The verses in 1Corinthians 7 merely make it clear that those who are not able to receive Jesus' teaching on celibacy are not sinning when they marry to avoid burning with passion.
In 1Corinthians 7:32 - 35, the apostle explains his reasoning behind encouraging believers to maintain their celibacy. He states that married people are more divided in their interests in serving God compared to the devoted single man or woman. In verse 26, he mentions the "present distress" as a reason not to marry, but that cannot be deemed as a universally applicable reason that applies to all Christians at all times. He is merely pointing out, given the state of the world when he wrote his letter, that he wished to spare people the worldly troubles resulting from becoming married. In a parellel warning, Jesus warns women who will be pregnant or have to nurse children, during the great tribulation (and not at other times), that they will wish they did not have such burdens (Matthew 24:19).

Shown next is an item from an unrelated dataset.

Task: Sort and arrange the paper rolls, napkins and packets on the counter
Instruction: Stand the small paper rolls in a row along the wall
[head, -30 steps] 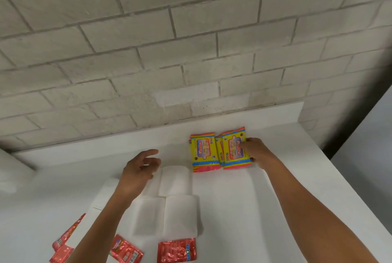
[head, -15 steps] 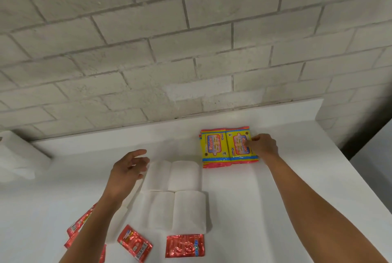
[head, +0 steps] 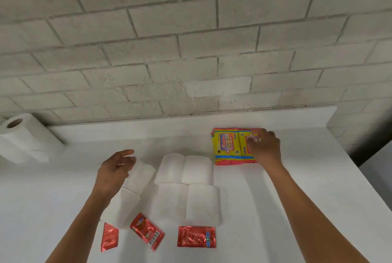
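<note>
Head view: the right hand (head: 265, 148) rests curled on the right of two yellow packs (head: 230, 146) lying side by side at the back of the table (head: 297, 188), whether pinching or just pressing I cannot tell; the left hand (head: 114, 169) hovers loosely open, holding nothing, over the rolls (head: 186, 186), with red packets (head: 196, 237) nearer the front edge. The step looks like squaring up the packs: best to nudge lightly so their edges line up without the left one sliding.

Yellow-red napkin packs (head: 228, 146), red packets (head: 196, 236)
</note>
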Motion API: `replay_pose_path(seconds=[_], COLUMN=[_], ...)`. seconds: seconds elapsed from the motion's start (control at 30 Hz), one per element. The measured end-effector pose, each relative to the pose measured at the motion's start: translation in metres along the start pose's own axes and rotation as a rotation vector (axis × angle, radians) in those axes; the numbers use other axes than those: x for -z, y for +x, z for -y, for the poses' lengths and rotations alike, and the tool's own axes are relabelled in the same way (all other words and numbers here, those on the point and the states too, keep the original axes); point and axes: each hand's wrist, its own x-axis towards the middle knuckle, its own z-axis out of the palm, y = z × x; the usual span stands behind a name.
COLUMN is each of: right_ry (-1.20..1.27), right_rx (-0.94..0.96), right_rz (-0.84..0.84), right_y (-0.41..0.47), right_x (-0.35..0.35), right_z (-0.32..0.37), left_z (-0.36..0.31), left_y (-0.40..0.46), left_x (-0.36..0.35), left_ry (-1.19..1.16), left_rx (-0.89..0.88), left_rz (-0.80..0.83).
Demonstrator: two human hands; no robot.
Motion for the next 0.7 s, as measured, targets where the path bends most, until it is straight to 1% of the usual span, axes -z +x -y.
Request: replay_pose_path(seconds=[0.17,0.3,0.43,0.57,0.7], right_ry=[-0.004,-0.023,0.004,0.043,0.07], right_rx=[0.21,0.276,0.301,0.333,0.318], right_rz=[0.037,0.13,0.169,0.258,0.356], right_y=[-0.035,-0.066,-0.098,-0.135,-0.16], right_x=[-0.023,-0.051,-0.077,-0.108,-0.138], right_z=[0.035,0.061,0.085,0.121,0.149], left_z=[0.011,0.027,0.043,0.054,0.062], left_y=[0.0,0.011,0.027,0.044,0.058], left_x=[0.016,0.028,0.036,0.049,0.053], left_ry=[0.076,0.169,0.294,0.269,0.305], left_rx=[0.022,0.032,0.094,0.16,0.168], left_rz=[-0.047,-0.046,0.069,0.193,0.296])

In these comparisons of the marital state versus celibacy, we should avoid thinking that married people are sinning because they were unable to control their sexual drives and therefore needed matrimony in order to handle their lusts. A single man burning with passion, even if he is not actually having sex with women (Matthew 5:27 - 28), sins badly, but a married man and woman making love to each other do not sin at all.
The biggest disadvantage of the married state versus celibacy is that it takes a certain amount of time away from dedicated service to God. Those who are married must spend time helping and pleasing not only their mates but also tending to the needs of their children. Those who are single, however, and unemcumbered by the care of a mate or children, can dedicate far more of their time and resources serving the Eternal than their married friends. Those who are able to live a life as a single person, dedicated to serving God, should take on this high calling and do it with all of their might.